A: The symbol $<$ means "less than", while the symbol $\leq$ means "less than or equal to". For example, the inequality $x < 5$ means that $x$ is less than 5, while the inequality $x \leq 5$ means that $x$ is less than or equal to 5.

Q: How do I find the midpoint of a range?

A: To find the midpoint of a range, you can add the two endpoints of the range together and divide by 2. For example, the midpoint of the range 16 to 56 is:

$$\frac{16 + 56}{2} = 36$$

Q: Why is the midpoint of a range important?

A: The midpoint of a range is important because it can help you find a value that satisfies an inequality. By finding the midpoint of a range, you can determine if a value is within the range or not.

Q: Can I use the midpoint of a range to find a value that satisfies an inequality?

A: Yes, you can use the midpoint of a range to find a value that satisfies an inequality. By finding the midpoint of a range, you can determine if a value is within the range or not. However, you should also check the endpoints of the range to make sure that the value satisfies the inequality.

Q: What if the inequality has multiple variables?

A: If the inequality has multiple variables, you can use the same methods to solve the inequality as you would with a single variable. However, you may need to use more complex methods, such as substitution or elimination, to solve the inequality.

In conclusion, inequalities are an important concept in mathematics that can be used to describe relationships between variables, constants, or expressions.
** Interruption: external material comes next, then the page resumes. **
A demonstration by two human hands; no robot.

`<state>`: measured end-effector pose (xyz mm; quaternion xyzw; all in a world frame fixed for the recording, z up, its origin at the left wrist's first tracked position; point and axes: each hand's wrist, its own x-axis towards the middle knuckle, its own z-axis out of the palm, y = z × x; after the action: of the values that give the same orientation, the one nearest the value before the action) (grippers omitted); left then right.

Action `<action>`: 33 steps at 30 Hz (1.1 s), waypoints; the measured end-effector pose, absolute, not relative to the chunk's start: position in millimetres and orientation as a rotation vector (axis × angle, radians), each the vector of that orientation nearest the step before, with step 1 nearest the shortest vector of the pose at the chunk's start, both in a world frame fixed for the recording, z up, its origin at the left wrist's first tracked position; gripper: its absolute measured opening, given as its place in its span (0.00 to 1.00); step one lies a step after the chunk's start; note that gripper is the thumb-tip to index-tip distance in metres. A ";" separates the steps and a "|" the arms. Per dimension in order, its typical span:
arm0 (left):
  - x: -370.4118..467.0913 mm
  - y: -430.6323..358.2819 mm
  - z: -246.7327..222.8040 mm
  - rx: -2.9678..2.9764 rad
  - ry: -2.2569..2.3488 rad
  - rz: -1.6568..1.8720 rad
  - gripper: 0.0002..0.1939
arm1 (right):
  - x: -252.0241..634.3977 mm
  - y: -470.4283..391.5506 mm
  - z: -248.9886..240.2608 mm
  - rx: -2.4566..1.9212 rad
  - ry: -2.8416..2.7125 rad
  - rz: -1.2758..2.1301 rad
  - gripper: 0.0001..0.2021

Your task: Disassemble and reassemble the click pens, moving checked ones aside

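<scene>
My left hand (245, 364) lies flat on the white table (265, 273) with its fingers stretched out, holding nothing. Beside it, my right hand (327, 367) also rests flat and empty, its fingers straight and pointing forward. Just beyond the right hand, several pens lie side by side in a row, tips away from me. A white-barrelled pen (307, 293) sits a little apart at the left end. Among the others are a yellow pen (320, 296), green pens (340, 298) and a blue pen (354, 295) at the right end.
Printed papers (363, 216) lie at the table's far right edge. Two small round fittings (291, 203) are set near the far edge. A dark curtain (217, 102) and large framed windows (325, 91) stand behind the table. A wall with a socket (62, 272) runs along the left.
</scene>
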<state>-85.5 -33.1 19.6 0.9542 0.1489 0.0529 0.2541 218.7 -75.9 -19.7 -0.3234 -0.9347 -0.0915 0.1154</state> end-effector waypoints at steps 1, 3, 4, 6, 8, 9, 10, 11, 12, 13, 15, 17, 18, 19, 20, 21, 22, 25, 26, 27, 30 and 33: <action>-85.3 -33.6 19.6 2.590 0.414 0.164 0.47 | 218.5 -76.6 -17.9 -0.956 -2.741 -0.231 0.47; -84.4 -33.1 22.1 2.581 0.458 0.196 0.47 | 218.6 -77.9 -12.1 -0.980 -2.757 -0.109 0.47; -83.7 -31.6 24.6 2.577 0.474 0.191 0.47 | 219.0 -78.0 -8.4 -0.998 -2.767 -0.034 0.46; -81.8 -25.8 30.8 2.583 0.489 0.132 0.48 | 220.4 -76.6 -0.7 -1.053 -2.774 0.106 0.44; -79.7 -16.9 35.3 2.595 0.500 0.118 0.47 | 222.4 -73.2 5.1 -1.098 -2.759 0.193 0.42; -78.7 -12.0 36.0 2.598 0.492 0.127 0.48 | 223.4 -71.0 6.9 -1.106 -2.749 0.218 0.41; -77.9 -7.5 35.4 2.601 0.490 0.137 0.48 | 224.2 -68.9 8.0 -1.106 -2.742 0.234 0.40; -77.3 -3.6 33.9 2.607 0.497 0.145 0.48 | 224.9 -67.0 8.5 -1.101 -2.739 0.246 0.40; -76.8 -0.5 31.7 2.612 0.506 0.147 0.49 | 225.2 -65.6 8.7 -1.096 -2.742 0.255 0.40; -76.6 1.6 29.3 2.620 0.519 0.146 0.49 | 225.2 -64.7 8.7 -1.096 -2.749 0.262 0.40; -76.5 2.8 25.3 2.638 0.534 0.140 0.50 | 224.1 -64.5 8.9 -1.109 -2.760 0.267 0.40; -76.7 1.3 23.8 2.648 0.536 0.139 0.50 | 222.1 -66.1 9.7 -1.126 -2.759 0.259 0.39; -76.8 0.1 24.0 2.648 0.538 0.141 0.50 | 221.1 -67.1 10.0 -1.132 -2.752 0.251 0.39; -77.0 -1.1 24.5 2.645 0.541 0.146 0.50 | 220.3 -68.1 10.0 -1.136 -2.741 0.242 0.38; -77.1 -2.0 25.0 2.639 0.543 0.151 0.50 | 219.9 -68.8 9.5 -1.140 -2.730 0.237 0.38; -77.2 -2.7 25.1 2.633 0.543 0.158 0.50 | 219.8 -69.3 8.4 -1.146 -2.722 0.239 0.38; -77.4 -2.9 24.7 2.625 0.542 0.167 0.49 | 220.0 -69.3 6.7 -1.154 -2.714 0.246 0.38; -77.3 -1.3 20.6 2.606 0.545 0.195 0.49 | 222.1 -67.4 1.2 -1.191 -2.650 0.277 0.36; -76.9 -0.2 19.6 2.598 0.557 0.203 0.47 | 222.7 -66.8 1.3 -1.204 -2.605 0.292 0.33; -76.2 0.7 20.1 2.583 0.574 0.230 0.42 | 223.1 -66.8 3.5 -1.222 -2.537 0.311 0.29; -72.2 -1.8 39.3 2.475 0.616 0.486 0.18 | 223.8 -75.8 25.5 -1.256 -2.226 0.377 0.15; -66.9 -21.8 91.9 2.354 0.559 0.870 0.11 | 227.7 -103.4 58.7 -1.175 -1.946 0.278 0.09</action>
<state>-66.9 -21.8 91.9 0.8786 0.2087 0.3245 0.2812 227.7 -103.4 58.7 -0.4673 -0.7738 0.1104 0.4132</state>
By understanding how to solve inequalities and find the midpoint of a range, you can determine if a value satisfies an inequality or not. We hope that this article has been helpful in answering your questions about inequalities.

• Always read the problem carefully and understand what is being asked.
• Use the correct methods to solve the inequality, such as substitution or elimination.
• Check the endpoints of the range to make sure that the value satisfies the inequality.
• Use the midpoint of a range to find a value that satisfies an inequality.

• Khan Academy: Inequalities
• Mathway: Inequalities
• Wolfram Alpha: Inequalities

We hope that this article has been helpful in answering your questions about inequalities. If you have any further questions, please don't hesitate to ask.